Joe Reihsen at Anat Ebgi, The New Point of Obscurity

Before describing the work of Joe Reihsen on display at the Anat Ebgi gallery, I should point out that I had no knowledge of this exhibition prior to walking in. The galleries along La Cienega comprise a three block long box of chocolates, and Anat Ebgi is likely the most unassuming. To the left of the lobby (which I had first assumed was the only room, leaving me to exhibit the body language of a trespasser) is a room of objects hung flat against the walls. Though they are certainly about paint, I hesitate to call them paintings.

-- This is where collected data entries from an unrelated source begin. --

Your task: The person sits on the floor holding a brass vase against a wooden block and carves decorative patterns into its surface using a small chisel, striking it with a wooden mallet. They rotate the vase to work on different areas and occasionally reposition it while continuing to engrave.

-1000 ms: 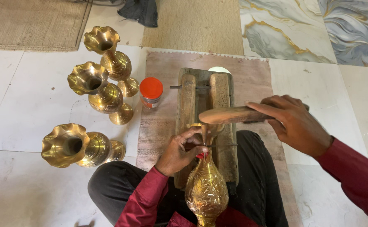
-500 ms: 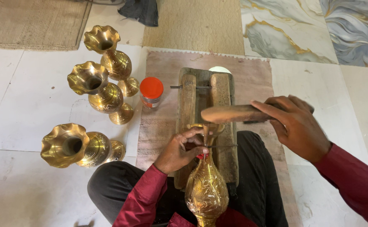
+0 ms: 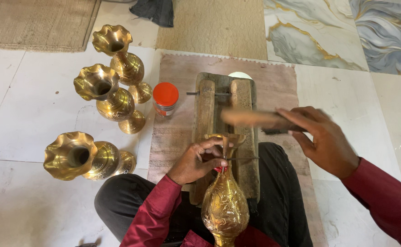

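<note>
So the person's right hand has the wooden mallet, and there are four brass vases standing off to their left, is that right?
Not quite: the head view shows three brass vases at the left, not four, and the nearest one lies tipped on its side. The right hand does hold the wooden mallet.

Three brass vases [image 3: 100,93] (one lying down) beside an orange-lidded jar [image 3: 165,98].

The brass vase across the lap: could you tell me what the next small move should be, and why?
Probably bring the wooden mallet down onto the thin metal tool. The right hand holds the mallet raised above the wooden block, blurred as if mid-swing, while the left hand steadies the tool against the neck of the brass vase, which rests on the block.
</note>
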The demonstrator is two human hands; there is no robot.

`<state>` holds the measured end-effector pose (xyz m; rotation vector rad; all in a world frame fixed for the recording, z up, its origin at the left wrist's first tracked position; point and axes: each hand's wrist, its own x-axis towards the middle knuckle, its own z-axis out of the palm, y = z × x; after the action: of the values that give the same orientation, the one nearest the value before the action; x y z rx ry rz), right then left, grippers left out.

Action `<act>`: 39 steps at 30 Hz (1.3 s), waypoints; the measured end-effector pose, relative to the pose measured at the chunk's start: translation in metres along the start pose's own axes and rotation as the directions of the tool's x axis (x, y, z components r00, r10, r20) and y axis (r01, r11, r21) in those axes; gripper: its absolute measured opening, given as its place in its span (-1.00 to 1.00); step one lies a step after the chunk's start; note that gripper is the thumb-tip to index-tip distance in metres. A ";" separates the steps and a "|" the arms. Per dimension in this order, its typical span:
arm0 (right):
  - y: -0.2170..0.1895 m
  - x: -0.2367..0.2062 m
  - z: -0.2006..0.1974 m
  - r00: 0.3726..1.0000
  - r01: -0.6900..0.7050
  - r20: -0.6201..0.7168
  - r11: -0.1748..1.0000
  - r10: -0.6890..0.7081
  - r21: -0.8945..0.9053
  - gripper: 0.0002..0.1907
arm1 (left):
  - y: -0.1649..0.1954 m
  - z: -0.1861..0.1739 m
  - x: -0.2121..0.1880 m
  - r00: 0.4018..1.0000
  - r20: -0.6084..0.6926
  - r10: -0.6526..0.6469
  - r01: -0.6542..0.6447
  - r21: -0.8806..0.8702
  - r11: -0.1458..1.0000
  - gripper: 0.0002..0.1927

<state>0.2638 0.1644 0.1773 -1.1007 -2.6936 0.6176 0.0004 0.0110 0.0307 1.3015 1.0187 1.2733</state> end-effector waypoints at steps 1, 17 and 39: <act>-0.001 -0.001 -0.001 0.995 -0.094 0.044 0.971 0.086 0.220 -0.34 | 0.000 0.000 -0.001 1.000 0.002 0.003 -0.003 -0.007 1.000 -0.41; 0.003 -0.006 0.002 0.995 0.010 -0.095 0.987 0.006 0.159 -0.34 | -0.001 -0.002 0.001 1.000 0.027 -0.016 0.018 -0.063 0.998 -0.48; -0.001 -0.179 0.227 0.584 -0.560 0.328 0.077 0.742 0.825 -0.54 | -0.035 0.055 -0.092 0.582 -0.793 -0.179 -0.213 -0.362 0.908 -0.41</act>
<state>0.3226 -0.0322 -0.0263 -1.7753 -1.0389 1.6905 0.0501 -0.0799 -0.0138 0.3106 1.2309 2.0624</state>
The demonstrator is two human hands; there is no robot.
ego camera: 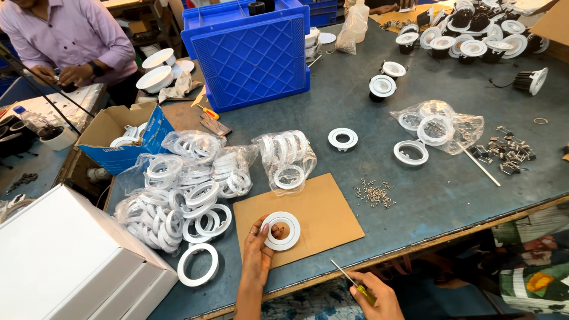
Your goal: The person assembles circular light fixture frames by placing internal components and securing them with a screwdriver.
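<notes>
Two bare hands work at the near edge of the grey tabletop [450, 195]. The left hand [259, 252] rests on a brown cardboard sheet [323, 213] and its fingers [274, 227] curl around the left side of a white plastic ring [282, 231], which lies flat on the cardboard; the thumb presses on the ring's inner rim. The right hand [370, 296] hangs just off the tabletop's edge, closed around a yellow-handled screwdriver [354, 284] whose thin metal shaft points up and left toward the cardboard.

Just left of the cardboard lies a heap of clear plastic bags filled with white rings [189, 189], with one loose ring [198, 265] lying near the left wrist. A small scatter of screws [374, 193] sits to the right of the cardboard. Farther back stand a blue plastic crate [252, 56] and an open cardboard box [127, 136]. Another person in a lilac shirt [68, 35] works at the far left corner.
</notes>
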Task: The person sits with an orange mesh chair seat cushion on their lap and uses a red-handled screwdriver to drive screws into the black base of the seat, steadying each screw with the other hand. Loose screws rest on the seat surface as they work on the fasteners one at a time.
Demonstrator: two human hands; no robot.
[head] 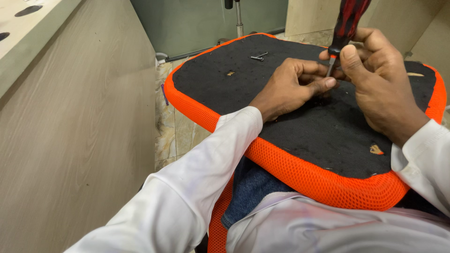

They were initially as beguiling to me as an unannounced magic trick.  I went to mental images of comically large brushes - perhaps even hand brooms - and paint so coarse and stubborn that it might be a concrete aggregate. After getting dangerously close to each object, I can report with some certainty that Reihsen treats real paint as glue while disguising thin and flimsy paper as gobs of hardened paint. However, where paper begins and paint ends, I am still unwilling to posit.  

Reihsen’s objects, when grouped with those of his adopted colleagues (such as Laura Owens and Tauba Auerbach), typifies the next and only logical step in paintings about paint: to be made by an unknown process and within an unguessable amount of time.

To trace a narrow history of abstract painting, consider the prolific work of an earlier generation. Many were labeled as ‘action paintings’ if only for the fact that the viewing audience could infer on some level their individual methods of production. Rodney Graham tilted canvasses to apply buckets of monochrome paint in the comfort and pajamas of his own home; Jay Defeo really did heap gobs of paint until she produced thick and heavy solids weighing upwards of a ton; even Gerhard Richter’s squeegee paintings, each complex and carefully layered, are embedded with the inherent aesthetic of scraping. These artists created work about painting just as Reihsen and his peers do now, but theirs was an exploration of the tangible qualities of paint, not in the aim of mystifying but rather clarifying.

The new generation of abstract painters has successfully kept a distance from its predecessors, and Reihsen’s newest exhibit reaps the benefits.